§ Problem requirements
When you reach the line that contains "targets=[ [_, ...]" in the data below, start reproducing lines exactly, and stop after the line that contains "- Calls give".

§ Material provided

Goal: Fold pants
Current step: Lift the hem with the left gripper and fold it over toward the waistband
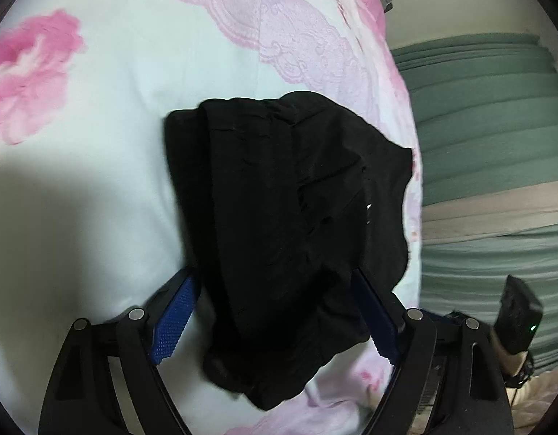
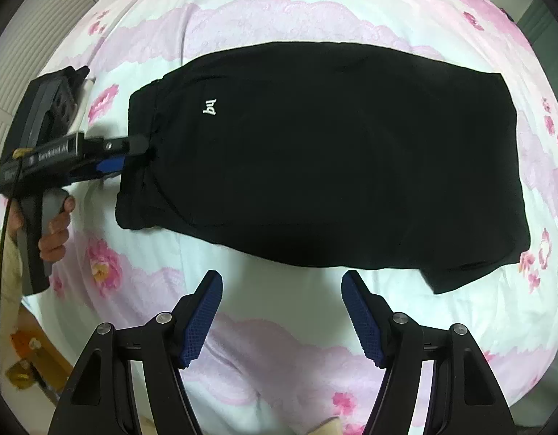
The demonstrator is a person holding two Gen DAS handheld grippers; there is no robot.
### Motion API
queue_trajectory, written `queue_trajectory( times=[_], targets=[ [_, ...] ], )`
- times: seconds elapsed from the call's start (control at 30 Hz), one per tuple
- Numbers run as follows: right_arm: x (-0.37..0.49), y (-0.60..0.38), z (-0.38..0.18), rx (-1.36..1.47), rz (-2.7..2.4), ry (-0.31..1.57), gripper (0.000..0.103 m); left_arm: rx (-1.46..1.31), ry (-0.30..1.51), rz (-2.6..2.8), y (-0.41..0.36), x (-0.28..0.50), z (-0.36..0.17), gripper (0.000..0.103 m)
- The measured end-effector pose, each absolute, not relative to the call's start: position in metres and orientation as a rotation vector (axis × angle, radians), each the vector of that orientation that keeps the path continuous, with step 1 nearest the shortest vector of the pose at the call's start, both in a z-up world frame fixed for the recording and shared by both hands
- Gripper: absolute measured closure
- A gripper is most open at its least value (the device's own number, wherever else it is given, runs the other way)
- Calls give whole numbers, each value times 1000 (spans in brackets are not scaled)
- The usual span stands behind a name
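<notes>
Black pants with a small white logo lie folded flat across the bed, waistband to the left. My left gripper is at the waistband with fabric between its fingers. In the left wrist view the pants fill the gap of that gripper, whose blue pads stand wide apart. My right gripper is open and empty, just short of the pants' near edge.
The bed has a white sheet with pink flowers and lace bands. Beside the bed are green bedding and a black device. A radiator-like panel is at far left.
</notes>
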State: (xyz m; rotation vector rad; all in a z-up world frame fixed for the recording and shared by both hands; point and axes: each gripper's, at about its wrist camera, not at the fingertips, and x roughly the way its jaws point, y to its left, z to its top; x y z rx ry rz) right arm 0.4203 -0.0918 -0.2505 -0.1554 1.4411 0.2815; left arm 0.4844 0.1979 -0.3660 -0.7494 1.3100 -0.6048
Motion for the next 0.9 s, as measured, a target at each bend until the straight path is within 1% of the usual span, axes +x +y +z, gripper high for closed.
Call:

§ Problem solution
queue_trajectory, written `queue_trajectory( times=[_], targets=[ [_, ...] ], )`
- times: seconds elapsed from the call's start (control at 30 Hz), one per tuple
- Numbers run as follows: right_arm: x (-0.37..0.49), y (-0.60..0.38), z (-0.38..0.18), rx (-1.36..1.47), rz (-2.7..2.4), ry (-0.31..1.57), gripper (0.000..0.103 m); left_arm: rx (-1.46..1.31), ry (-0.30..1.51), rz (-2.6..2.8), y (-0.41..0.36), x (-0.28..0.50), z (-0.36..0.17), gripper (0.000..0.103 m)
- The measured end-effector pose, each absolute, not relative to the call's start: position in metres and orientation as a rotation vector (axis × angle, radians), each the vector of that orientation that keeps the path continuous, with step 1 nearest the shortest vector of the pose at the call's start, both in a z-up world frame fixed for the recording and shared by both hands
- Gripper: absolute measured closure
- A gripper is most open at its least value (the device's own number, wherever else it is given, runs the other way)
- Calls give whole numbers, each value times 1000 (spans in brackets are not scaled)

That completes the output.